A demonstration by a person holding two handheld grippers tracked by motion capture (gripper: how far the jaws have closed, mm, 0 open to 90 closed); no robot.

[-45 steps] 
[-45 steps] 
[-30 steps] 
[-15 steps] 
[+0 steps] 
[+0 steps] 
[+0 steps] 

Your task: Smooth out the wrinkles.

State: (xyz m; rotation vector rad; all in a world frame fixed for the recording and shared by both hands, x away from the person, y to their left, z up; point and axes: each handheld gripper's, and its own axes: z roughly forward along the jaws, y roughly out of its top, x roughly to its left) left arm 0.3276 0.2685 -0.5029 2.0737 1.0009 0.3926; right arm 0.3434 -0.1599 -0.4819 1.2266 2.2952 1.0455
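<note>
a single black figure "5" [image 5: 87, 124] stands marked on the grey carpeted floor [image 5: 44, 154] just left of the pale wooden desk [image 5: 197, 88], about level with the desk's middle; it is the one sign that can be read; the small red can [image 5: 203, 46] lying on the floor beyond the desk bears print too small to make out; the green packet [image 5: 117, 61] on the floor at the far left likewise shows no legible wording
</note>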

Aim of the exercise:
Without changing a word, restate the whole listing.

Your solution:
A demonstration by a person holding two handheld grippers tracked by motion capture (gripper: how far the jaws have closed, mm, 0 open to 90 closed); no robot.

[-45 steps] 
[-45 steps] 
[-30 steps] 
[-15 steps] 
[+0 steps] 
[+0 steps] 
[+0 steps] 

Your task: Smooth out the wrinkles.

State: (xyz m; rotation vector rad; all in a world frame fixed for the recording and shared by both hands, x away from the person, y to their left, z up; point and axes: each handheld gripper's, and its own axes: z roughly forward along the jaws, y roughly out of its top, x roughly to its left) left arm 0.3276 0.2685 -0.5029 2.0737 1.0009 0.3926; right arm 0.3434 -0.1599 -0.4819 1.2266 2.2952 1.0455
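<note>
a single black figure "5" [image 5: 87, 124] stands marked on the grey carpeted floor [image 5: 44, 154] just left of the pale wooden desk [image 5: 197, 88], about level with the desk's middle; it is the one sign that can be read; the small red can [image 5: 203, 46] lying on the floor beyond the desk bears print too small to make out; the green packet [image 5: 117, 61] on the floor at the far left likewise shows no legible wording
</note>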

No part of the answer remains open.